What are the key factors to evaluate for ACGBY?

Agricultural Bank of China Limited (ACGBY) holds an AI score of 44/100 (low). P/E: 7.5x vs the S&P 500's ~20-25x. Not financial advice.

How frequently does ACGBY data refresh on this page?

ACGBY prices update in real time during U.S. market hours. Fundamentals refresh after quarterly filings; analyst ratings and AI insights update daily; news is aggregated continuously.

What has driven ACGBY's recent stock price performance?

Agricultural Bank of China Limited (ACGBY) moves on earnings results, analyst revisions, sector rotation, and market sentiment. Notable catalyst: Extensive domestic branch network, particularly strong in rural areas, with 22,807 branches as of December 31, 2021. See the News tab for the latest drivers. Past performance does not predict future results.

Should investors consider ACGBY overvalued or undervalued right now?

Agricultural Bank of China Limited (ACGBY) trades at 7.5x earnings. Compare P/E, P/S, and EV/EBITDA against sector peers for a full view.
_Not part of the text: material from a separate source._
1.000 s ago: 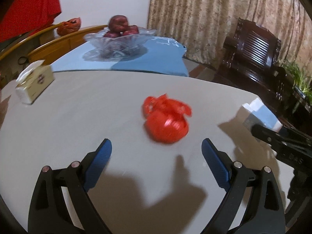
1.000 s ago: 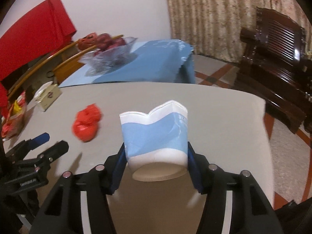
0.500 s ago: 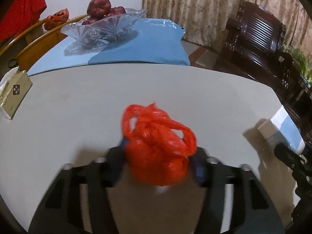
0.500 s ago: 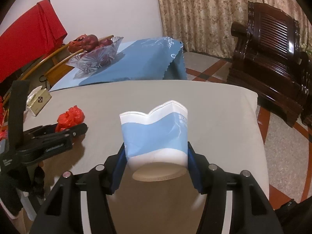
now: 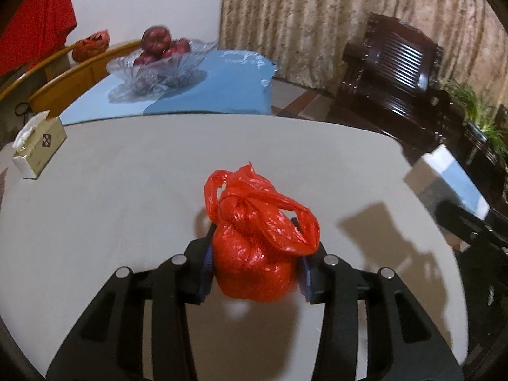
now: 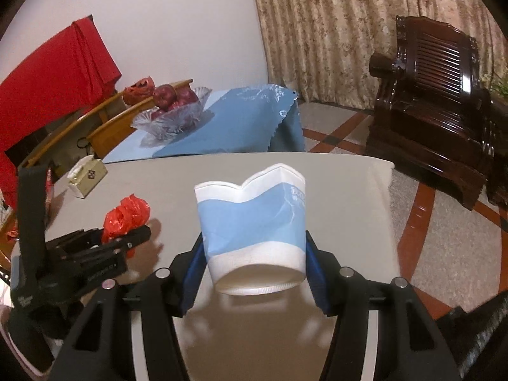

Disclaimer: This content is for informational purposes only and does not constitute investment advice. Always do your own research and consult a financial advisor.

Official Resources

Price as of Analysis updated AI Score refreshed daily
Data Sources & Methodology
Market data powered by Financial Modeling Prep & Yahoo Finance. AI analysis by Stock Expert AI proprietary algorithms. Technical indicators via industry-standard calculations. Last updated: .
Data Provenance
Sources: Financial Modeling Prep (FMP) — Primary · Yahoo Finance — Fallback · Alpaca — Tertiary
Last fetched:
Cache TTL: Quote 5min · Profile 7d · Financials 7d · Insider 48h
How we use AI: Numbers are pulled directly from FMP & Yahoo Finance — our AI writes the analysis, it never edits the figures.
Data provided as-is for educational purposes. Not financial advice. Methodology

Data provided for informational purposes only.

Analysis Notes
  • CEO background and track record details were synthesized based on the provided role and general expectations for a leader of a major bank, as specific biographical details were not supplied.
  • ADR tax implications are generalized, as specific rates and treaty details were not provided in the source data.
  • OTC disclosure status is explicitly 'Unknown' as per source data, limiting insights into specific financial reporting.
  • Specific details on credit quality metrics (e.g., NPL ratios) were not provided, so the answer focuses on the general approach to risk management.